Sunday, July 21, 2013
Thursday, the day before Stampede started, I found myself in a bit of a surreal situation. There I was, in the early morning air, listening to someone read off a list of horse and rider combinations for the upcoming week. It would have been close to a year ago to the day that I would have been the one reading horse and rider combinations to eager counsellors at orientation for the ranch.
Stampede was a wonderful distraction for me, it's hard to think about the past when adrenaline is coursing through your veins as you blast out of a centre aisle to "THIS IS CALGARY, AND THIS IS THE CALGARY STAMPEDE".
However, every once and awhile I would feel that old shadow of a friend creep up behind me and nag at me, don't you remember me? Of course I do, how can you forget something that was so ingrained in your life for so many years.
It was around that same time that a friend of mine randomly brought up the ranch. He said that he was surprised how much he missed it, how every once and awhile he would get this feeling like he should be there, how sometimes it felt like he was there. He put it in the most poignantly, perfect way that I could even grasp. That it felt like it was crowding his peripherals, if he were to close his eyes randomly during the day, he would feel so linearly drawn to it that for a moment he could almost taste the very air that inhabited the space, and then, for that split second, he would be afraid to open his eyes for disappointment.
When the ranch went up for sale, I would get washed away out to sea by the enormity of losing the place that meant so much to me. I would have dark moments on the floor, just sobbing. It's not just losing a place, it was losing a life, and so many dreams. However, now, it is in the little mundane moments that pass so fleetingly. Those peripheral moments that you can't quite grasp and then they're gone.

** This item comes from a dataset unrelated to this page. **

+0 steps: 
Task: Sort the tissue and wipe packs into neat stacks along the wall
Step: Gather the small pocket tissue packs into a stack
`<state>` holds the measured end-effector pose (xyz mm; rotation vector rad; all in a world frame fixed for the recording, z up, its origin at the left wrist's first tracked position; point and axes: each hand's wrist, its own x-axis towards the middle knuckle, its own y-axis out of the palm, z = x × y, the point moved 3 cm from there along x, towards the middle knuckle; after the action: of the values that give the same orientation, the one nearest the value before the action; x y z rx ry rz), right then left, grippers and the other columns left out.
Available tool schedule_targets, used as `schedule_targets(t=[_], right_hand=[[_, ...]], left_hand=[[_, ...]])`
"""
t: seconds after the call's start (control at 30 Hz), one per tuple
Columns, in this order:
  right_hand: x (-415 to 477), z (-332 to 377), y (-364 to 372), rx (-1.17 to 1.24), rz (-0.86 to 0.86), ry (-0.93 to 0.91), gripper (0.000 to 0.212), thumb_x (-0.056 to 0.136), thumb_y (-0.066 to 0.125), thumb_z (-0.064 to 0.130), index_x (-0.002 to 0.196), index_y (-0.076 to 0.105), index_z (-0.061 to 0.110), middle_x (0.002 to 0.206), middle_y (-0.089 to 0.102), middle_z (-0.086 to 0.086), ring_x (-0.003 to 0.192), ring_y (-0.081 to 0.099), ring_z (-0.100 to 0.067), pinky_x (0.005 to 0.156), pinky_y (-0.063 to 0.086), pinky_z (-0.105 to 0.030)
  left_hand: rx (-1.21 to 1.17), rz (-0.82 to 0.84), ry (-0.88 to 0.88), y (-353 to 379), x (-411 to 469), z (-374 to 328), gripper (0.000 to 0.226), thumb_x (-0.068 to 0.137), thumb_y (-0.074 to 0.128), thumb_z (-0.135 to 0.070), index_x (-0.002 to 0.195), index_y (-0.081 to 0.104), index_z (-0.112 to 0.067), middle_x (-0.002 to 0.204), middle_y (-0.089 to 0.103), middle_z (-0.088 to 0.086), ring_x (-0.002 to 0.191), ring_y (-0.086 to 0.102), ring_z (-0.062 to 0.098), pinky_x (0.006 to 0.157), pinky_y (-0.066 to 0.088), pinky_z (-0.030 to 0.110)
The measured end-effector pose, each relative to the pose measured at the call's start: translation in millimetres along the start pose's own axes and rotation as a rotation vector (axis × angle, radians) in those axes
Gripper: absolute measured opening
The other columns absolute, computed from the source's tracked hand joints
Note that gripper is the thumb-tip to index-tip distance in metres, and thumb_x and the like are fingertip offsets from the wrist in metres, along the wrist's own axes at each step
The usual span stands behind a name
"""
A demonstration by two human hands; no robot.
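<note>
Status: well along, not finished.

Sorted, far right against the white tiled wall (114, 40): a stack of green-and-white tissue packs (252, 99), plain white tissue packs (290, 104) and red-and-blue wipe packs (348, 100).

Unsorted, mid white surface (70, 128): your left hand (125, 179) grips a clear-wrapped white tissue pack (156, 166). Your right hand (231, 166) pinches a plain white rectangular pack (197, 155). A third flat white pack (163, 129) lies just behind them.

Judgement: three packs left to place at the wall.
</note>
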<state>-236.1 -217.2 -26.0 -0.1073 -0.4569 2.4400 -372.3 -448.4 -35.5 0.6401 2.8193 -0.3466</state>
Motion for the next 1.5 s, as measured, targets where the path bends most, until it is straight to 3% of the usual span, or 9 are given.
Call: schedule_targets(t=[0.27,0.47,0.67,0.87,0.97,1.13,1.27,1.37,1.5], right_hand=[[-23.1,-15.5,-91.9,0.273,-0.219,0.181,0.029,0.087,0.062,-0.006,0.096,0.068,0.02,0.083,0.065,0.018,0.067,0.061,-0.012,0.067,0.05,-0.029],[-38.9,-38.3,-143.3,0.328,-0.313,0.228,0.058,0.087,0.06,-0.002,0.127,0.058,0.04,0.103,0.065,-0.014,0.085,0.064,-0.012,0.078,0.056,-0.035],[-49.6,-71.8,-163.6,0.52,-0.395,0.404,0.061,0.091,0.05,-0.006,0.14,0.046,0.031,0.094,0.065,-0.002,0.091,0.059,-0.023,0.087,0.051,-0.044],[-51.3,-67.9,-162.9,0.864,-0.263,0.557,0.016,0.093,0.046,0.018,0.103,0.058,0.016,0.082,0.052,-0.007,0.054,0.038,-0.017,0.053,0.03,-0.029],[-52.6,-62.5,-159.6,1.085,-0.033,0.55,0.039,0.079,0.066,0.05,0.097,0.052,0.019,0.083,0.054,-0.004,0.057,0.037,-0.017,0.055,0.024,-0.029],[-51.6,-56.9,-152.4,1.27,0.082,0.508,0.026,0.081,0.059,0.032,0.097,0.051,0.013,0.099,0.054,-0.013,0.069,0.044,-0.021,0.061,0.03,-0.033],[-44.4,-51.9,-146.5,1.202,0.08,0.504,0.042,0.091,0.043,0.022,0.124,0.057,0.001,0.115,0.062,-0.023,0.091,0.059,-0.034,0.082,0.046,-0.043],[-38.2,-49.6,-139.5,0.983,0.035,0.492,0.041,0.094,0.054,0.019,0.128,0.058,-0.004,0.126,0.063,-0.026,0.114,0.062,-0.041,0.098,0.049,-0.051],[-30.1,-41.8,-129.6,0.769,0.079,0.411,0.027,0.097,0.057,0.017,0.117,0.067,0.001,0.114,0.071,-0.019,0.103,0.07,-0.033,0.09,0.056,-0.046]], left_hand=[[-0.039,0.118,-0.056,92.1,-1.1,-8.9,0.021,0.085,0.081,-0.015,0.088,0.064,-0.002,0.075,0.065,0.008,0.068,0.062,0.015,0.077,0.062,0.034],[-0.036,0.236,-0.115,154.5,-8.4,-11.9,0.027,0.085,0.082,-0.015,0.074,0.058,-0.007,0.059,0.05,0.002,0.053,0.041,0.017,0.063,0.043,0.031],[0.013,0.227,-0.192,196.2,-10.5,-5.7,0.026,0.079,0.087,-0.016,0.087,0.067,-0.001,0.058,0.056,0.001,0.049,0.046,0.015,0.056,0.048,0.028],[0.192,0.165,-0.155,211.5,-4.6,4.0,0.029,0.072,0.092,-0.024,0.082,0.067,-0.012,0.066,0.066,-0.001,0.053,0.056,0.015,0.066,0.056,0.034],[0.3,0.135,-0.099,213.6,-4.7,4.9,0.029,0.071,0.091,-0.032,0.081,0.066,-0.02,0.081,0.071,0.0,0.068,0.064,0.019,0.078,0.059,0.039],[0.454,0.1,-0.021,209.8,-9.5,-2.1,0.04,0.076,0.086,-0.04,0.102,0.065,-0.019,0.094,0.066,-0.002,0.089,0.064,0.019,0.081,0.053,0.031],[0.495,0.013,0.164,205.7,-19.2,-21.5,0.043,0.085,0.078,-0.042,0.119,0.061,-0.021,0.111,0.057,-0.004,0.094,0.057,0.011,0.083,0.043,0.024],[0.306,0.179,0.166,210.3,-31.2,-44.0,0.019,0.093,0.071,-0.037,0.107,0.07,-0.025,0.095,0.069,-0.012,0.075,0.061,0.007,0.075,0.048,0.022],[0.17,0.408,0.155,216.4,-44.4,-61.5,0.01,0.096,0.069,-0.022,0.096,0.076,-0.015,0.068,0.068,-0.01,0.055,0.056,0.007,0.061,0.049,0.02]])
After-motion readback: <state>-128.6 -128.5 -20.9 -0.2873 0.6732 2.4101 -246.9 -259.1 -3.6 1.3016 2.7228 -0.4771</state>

For me, I had the habit of closing my eyes on long trail rides and letting the sun dance across my eyelids. I used to reach out my hand and brush the poplar tree's leave as we rode by. I find myself replicating that behavior almost on habit, the other day I let my hand out and brushed the cold concrete of an underpass, it wasn't the same. It isn't just being in the city that gets under my skin, even when i'm out at the barn, or in the country, something is just... missing. During Stampede I went out to see Jingle, it was dusk and I buried my face in his mane, in that moment, it was almost like I was there. After he had come home from his disappearance act in the hills I spent many nights as the sun slowly set grooming him and talking to him, just happy to be in his presence. However, just like my friend had said, I opened my eyes to disappointment. I wasn't in the round pen, I was in the breezeway. The "shed", the large pole barn that housed the dude string, wasn't looming behind me, a sentinel amongst the trees. Instead, just our front yard, my truck in the parking lot...
It's easy to duplicate feelings, emotions and patterns when you did the exact same thing, every week, for six weeks, every summer, for five summers. It's easy to feel empty and alone when your Monday wake up call means a shower, and a trip to the office, whereas, for five summers, a Monday wake up call meant the first day of rides for a brand new group of campers. Just beyond my peripheral vision I can see all those horses lined up in rows, softly munching on their hay, nickering to each other. However, here I am, at my office, and all I can hear is key strokes.
It is a strange thing, knowing you can go back to a place, but knowing you can never go home.